Skillz is currently web based and the Android and iOS mobile applications will be launched by the end of 2015 to give users a multi channel approach to swapping their skills. Launched in Dubai, Swappaholics has plans of extending the Skills swapping portal to the other MENA regions with a global focus in mind.



The TURN8 Experience #TeamSwappaholics


We discovered TURN8’s call for applications by “accident.” We didn’t participate in the usual hackathon or “innov-a-thons.” Instead, a simple Google search for where to take our ideas popped up many accelerators accepting applications. Instinctively, we chose to apply to TURN8. There was something uniquely intriguing about the name. Two days after submitting an application, we got an email from TURN8 requesting a Skype interview between Swappaholics and Mohammed Hamdy, who was the Managing Director of the TURN8 program. “That escalated quickly,” I said to my co-founder Michael Ocansey.

The Skype interview lasted for about 30 minutes; questions relating to how we came up with the idea, what problem we sought to solve and how we planned on monetizing our application came in thick and fast. Hamdy was very precise and knew how to aim for the jugular with his intuitive and deep searching questions. One question that I termed the “shark attack” question was “are you ready to quit your full-time job and take up this venture?” At this point there was no turning back.
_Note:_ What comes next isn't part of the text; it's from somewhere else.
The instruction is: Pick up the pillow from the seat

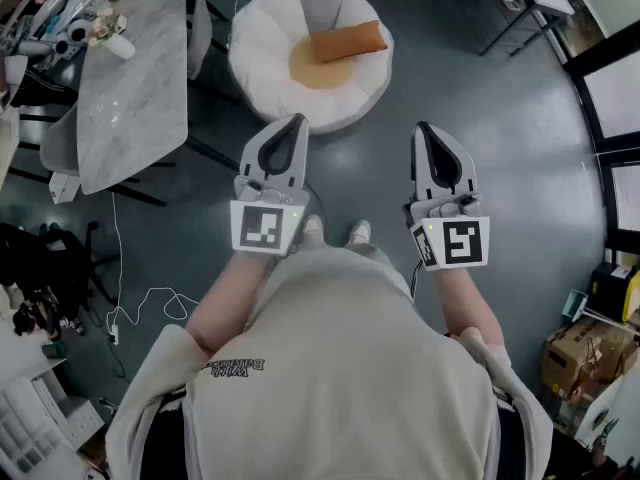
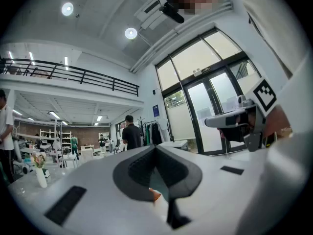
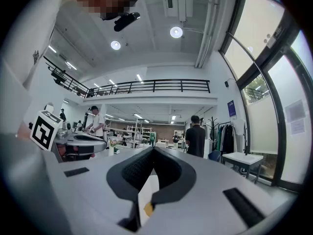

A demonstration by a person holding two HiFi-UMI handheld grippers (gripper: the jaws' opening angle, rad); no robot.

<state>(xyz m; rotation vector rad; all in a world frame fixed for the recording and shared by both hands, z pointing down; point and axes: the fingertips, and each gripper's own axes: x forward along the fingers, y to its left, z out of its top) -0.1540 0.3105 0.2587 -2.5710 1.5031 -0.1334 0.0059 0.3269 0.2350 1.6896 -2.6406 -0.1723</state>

The interview ended with “you will hear from us soon.” A week later we were notified of our pre-selection. We were the first team to be selected for TURN8 Round 4. Due diligence stage commenced. Lots of paperwork; lots of emails were exchanged and we were officially confirmed. Dubai, here we come! We jetted out of Ghana on February 6, 2015, using Ethiopia Air. We missed the connecting flight and spent a day in Addis Ababa. It was a very cold experience and coming from a tropical country; we had to brace ourselves. We landed in Dubai on February 8 at approximately 4:00 AM local time.
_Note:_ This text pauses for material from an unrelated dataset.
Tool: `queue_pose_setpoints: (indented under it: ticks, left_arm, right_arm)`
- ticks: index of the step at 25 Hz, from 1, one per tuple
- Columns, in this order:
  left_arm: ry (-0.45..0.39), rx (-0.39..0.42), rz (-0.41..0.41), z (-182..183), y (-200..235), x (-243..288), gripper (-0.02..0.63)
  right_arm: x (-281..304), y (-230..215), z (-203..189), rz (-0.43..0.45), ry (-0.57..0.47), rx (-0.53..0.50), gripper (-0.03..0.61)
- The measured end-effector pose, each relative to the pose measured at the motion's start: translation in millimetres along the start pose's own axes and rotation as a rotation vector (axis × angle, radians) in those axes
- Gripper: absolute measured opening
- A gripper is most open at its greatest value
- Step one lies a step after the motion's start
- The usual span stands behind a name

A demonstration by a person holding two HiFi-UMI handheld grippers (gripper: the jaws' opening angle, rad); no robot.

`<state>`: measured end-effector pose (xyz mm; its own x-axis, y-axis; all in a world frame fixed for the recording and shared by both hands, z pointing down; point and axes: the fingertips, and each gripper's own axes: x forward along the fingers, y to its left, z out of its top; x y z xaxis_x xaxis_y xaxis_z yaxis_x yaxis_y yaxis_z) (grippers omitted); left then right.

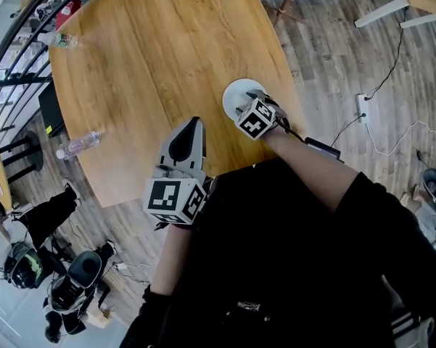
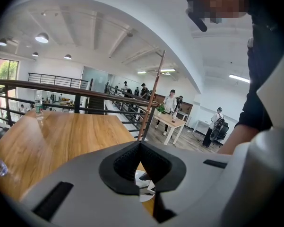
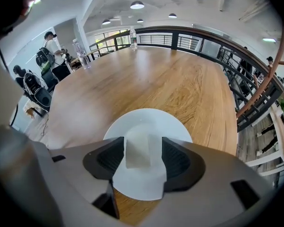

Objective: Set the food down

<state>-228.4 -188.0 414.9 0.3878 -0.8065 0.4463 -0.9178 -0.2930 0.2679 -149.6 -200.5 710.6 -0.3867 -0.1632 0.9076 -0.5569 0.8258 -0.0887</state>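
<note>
A pale, flat block of food (image 3: 137, 152) rests on a round white plate (image 3: 146, 117) near the right edge of the wooden table (image 1: 152, 49). My right gripper (image 3: 142, 143) points steeply down over the plate (image 1: 234, 95) with its jaws on either side of the food; a gap shows beside the right pad, so the jaws stand open. In the head view the right gripper (image 1: 251, 101) covers the food. My left gripper (image 1: 194, 123) hovers left of the plate above bare table, and its jaws (image 2: 140, 144) meet at the tips with nothing in them.
Two water bottles lie on the table, one (image 1: 78, 145) at the left edge and one (image 1: 62, 40) at the far left. A railing (image 3: 255, 86) runs past the table's right side. A power strip (image 1: 361, 107) and cables lie on the floor.
</note>
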Motion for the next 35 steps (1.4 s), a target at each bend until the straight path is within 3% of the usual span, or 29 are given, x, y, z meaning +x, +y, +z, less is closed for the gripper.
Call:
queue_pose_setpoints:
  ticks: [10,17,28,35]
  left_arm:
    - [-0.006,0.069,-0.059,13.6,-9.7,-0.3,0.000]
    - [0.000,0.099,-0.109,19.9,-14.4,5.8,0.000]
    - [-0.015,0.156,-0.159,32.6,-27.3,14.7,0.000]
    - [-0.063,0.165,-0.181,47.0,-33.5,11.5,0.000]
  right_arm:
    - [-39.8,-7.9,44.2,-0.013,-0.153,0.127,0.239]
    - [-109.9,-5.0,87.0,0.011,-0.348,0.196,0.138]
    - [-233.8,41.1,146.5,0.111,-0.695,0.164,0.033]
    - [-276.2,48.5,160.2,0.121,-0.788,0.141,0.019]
First cultural shock. Checked into our prized room, what is locally referred to as a partition room. It was no bigger than a cubicle. We had to adapt fast. Then came the food. No African food in sight. Time we introduced our tongues and taste buds to different cuisines.
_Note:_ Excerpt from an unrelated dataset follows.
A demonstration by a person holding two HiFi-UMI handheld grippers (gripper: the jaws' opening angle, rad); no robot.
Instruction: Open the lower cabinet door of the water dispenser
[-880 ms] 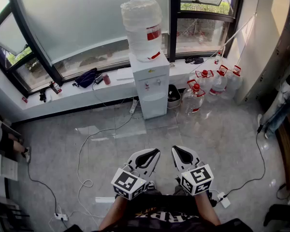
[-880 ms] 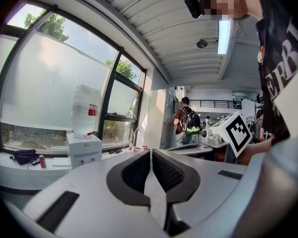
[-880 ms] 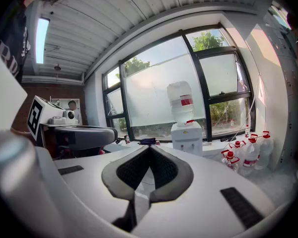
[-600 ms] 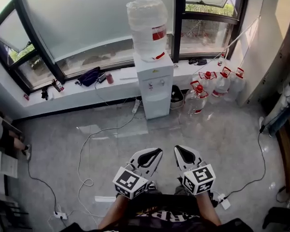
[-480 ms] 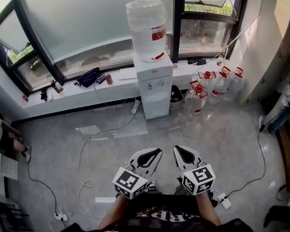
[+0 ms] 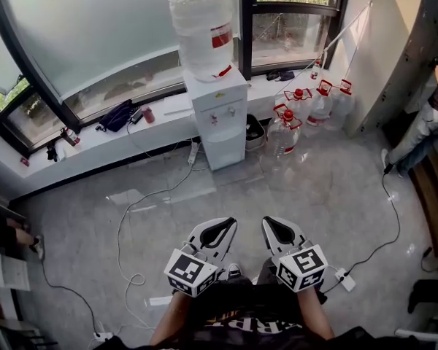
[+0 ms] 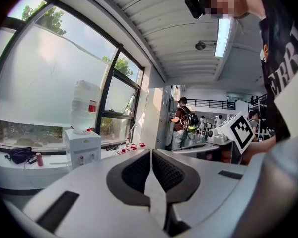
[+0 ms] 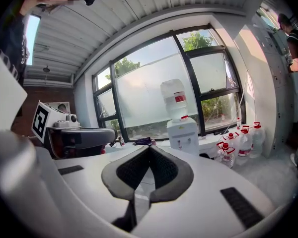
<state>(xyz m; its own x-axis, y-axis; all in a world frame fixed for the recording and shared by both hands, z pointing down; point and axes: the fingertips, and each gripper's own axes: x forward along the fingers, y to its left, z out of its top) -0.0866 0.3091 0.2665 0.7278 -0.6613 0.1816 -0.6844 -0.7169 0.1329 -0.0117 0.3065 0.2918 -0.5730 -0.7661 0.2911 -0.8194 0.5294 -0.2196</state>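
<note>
The white water dispenser (image 6: 219,119) stands against the window ledge with a big bottle (image 6: 199,28) on top. Its lower cabinet door (image 6: 225,150) looks closed. My left gripper (image 6: 230,224) and right gripper (image 6: 269,223) are held side by side close to my body, well short of the dispenser, with bare floor between. Both are shut with nothing between the jaws. In the left gripper view the left gripper (image 7: 150,152) has the dispenser (image 7: 82,148) far off at the left. In the right gripper view the dispenser (image 8: 184,135) stands ahead of the right gripper (image 8: 149,148).
Several red-capped water jugs (image 6: 306,108) stand right of the dispenser. Cables (image 6: 131,217) trail over the grey floor, with a power strip (image 6: 343,279) near my right side. A dark bag (image 6: 117,115) lies on the ledge. A person (image 6: 423,122) stands at the far right.
The head view has shifted, so the dispenser sits a little further left and higher in the picture. Both grippers stay shut in the same place before my body.
</note>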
On February 9 it was time to head to The Cribb, where TURN8 teams work. Armed with a map and an RTA card we set off. Everyone gets lost once in a while in a new environment. We ended up at a different Al Qouz. You couldn’t blame us. We hailed a cab and phoned the TURN8 Community Manager who gave the directions to the cab driver. One team (Cabit, now Paack) had arrived early for the start of the program. We exchanged pleasantries with them and settled in to work.

The program officially commenced and boy was it an exciting one, covering topics like business modeling, financials and other important knowledge entrepreneurs need to acquire to help them become better managers and steer the affairs of a startup. Passion alone cannot guarantee the success of your startup. Choosing mentors is one key pillar of the TURN8 program and it helps startups get invaluable knowledge and coaching from people with industry knowledge. Mentors, I term them as “rudders of a ship,” help steer a startup and avoid errors that have the potential of killing it.

From pitching events, barbecue parties, prototype building, etc., TURN8 has helped shaped our perspective in the startup business. TURN8 is more than an accelerator; it’s a family that is bent on making everyone succeed. You are chided if you go wrong, encouraged and praised if you do things right. You learn not to take anything personal but rather strive to improve who you are. Many of us came into the program with only passion as a tool, but we have acquired enormous knowledge that can last a lifetime. It’s been one heck of an amazing journey and we have no regrets for joining this beautiful experience.

Now all pumped up, psyched up and ready we await the Investor Demo Day on June 13, 2015. It’s going to be a celebration of handwork from these 120 acceleration days. The Arabian night is going to be lit by beautiful ideas. Join us as we make history.